As recently as two or three years ago, marketers and customer operations leaders still gained whatever customer intelligence they could by conducting focus groups, fielding surveys, analysing call centre interactions at a summary level or trying to tune into the noise of social media to find out what was on consumers’ minds.

These days, the rapidly growing sophistication of natural language processing and the proliferation of social and customer interaction data have created opportunities that are infinitely richer and allow for greater granularity.

This tipping point has seen businesses begin to source information from within and outside the enterprise as well as the social media sphere, transforming it into actionable customer insights gleaned in real time.

This method, which allows companies to make observations from disciplined evaluation of multiple structured and unstructured data sources (think shopping transactions, travel patterns, call centre recordings, social media posts or circles of friends, and many others), removing sampling or overt surveying wherever possible, is the most powerful way for businesses to listen to the real ‘voice’ of the customer. It is best summed up as ‘Complete Listening.’

The natural voice of your customer

By adopting Complete Listening, businesses can tap into social media, blogs, news sites, forums and even one-to-one chat between customers to understand what they’re telling each other about your brand while you’re not listening. This is a serious improvement when compared with traditional customer intelligence methods, which often rely on customers to communicate with the company directly – an attribute that risks inaccuracy, thanks to responses that are shaped by bias.

It’s worth noting that Complete Listening – when combined with direct-to-brand interactions via call centres, email or webchat – equips businesses to analyse user needs, identify positive and negative sentiment at an actionable level and anticipate future trends, with plenty of time to seize opportunities as they occur.

Moreover, everyone from product development teams and customer service officers to marketers and management can deploy these insights to identify and address customer problems worth solving. This state of play is fast becoming the new normal and we’ve seen the value of embracing this concept internally here at PwC by using our own product, Customer Mind, to analyse staff sentiment.

Lend me your ear: case studies

Although Complete Listening is a compelling concept, putting it into context sees its true power unfold.

Effectively managing negative sentiment

Imagine, for instance, a disgruntled former employee mobilising the social web to spark negative sentiment about the financial institution where he was once employed. The company could use Complete  Listening to analyse exactly who is saying what, as well as the network that is carrying the most power, to avoid fanning the flames with a knee-jerk social media response.

In this case, Complete Listening buys the business the time and insight to preserve credibility by taking the most effective path. In time, the institution can return to supporting the brand via genuine customer engagement across this valuable social medium.

Focus on moments of value

Complete Listening can also be used to identify the pain points of high-value customers, anticipate their complaints and learn from competitors’ weaknesses and strengths. Although it’s tempting to attempt to fix every pain point, in reality customers don’t perceive all interactions equally and customer experiences are always relative, not absolute.

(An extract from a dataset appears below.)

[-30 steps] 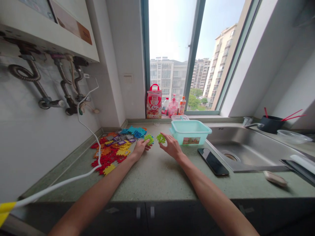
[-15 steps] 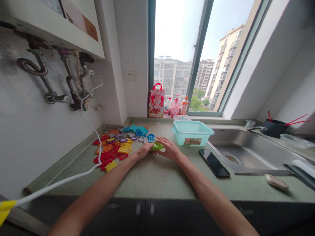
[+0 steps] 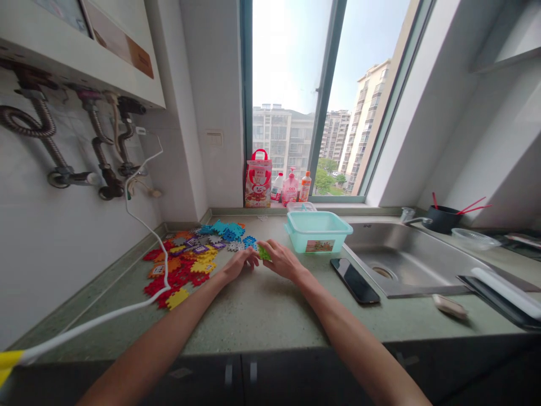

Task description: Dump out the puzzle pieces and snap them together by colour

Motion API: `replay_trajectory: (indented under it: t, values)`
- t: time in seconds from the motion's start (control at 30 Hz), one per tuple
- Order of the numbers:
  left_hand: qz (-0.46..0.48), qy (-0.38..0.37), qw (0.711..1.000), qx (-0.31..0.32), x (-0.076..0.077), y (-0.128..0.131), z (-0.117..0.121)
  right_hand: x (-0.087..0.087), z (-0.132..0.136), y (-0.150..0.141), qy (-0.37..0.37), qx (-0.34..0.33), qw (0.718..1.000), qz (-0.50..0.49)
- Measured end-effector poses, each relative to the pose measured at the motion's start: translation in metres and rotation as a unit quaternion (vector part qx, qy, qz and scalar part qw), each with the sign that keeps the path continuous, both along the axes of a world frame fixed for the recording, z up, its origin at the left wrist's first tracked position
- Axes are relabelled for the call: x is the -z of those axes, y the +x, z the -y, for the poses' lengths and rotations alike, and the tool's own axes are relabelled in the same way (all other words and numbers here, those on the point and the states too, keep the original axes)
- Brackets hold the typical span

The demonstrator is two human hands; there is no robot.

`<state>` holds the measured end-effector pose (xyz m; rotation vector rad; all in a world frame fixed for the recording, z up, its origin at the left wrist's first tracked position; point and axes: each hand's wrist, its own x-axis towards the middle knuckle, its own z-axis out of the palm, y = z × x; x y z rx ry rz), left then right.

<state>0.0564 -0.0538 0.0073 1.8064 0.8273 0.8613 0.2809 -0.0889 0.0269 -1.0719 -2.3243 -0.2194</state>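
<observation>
My right hand point(image 3: 282, 261) is closed around bright green interlocking puzzle pieces point(image 3: 264, 253), partly covered by its fingers. Just to the left, my left hand point(image 3: 240, 264) is open, its fingers loosely bent and a small gap away from the green pieces. Beyond and left of it spreads a pile of notched pieces: red pieces point(image 3: 183, 277) in front, yellow pieces point(image 3: 205, 260) and purple ones in the middle, blue pieces point(image 3: 230, 230) at the back. White-grey pieces point(image 3: 235, 247) lie right behind my left hand.
A teal plastic bin point(image 3: 298, 241) stands behind my right hand. To the right are a black phone point(image 3: 355, 281), a steel sink point(image 3: 359, 248) and a bar of soap point(image 3: 450, 307). A white cable point(image 3: 164, 254) hangs across the pile's left side. Bottles point(image 3: 291, 189) line the windowsill.
My left hand has come off the green pieces and drawn slightly back to the left. My right hand keeps hold of them. The view has turned a little to the right.
</observation>
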Motion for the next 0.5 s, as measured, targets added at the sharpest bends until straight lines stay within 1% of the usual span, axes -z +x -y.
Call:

By employing Complete Listening concepts, retailers can monitor the sentiment of higher-value customers and analyse this sentiment against their actual purchase behaviour on a granular level and in real-time.

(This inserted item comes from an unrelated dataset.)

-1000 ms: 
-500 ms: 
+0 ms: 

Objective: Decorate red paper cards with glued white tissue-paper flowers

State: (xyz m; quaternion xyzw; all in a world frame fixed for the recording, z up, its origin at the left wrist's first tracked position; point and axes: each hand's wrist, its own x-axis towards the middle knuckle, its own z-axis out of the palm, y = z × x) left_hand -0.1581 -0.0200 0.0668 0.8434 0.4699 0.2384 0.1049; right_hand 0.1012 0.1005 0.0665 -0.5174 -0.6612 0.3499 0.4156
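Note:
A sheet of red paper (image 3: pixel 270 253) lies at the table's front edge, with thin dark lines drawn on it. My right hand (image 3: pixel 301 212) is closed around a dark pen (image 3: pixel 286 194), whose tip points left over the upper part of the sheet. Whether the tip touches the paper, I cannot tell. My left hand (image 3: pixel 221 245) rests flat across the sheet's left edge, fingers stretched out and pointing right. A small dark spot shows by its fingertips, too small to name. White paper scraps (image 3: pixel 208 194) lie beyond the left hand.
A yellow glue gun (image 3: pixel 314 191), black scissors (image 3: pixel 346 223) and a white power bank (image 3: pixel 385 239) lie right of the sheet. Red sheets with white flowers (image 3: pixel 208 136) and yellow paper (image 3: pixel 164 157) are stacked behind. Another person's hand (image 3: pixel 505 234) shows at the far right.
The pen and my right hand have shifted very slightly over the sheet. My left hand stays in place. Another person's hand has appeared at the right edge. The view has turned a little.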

They can go on to focus on those experiential touchpoints that influence future positive behaviour while monitoring conversations about competitors’ performance at those very same touchpoints. This enables them to invest in technology and processes that will give them a clear advantage, or roll out a signature touchpoint to drive competitive edge and advocacy. This is fast becoming the new norm for channelling investment in the customer experience – both online and in store.

Ultimately, Complete Listening enables an intimate and relevant understanding of the customer, and lets businesses make decisions based on their customers’ true voice. This leads to a lower margin of error and a higher degree of accuracy, boosting engagement, profitability, repeat business and bottom lines.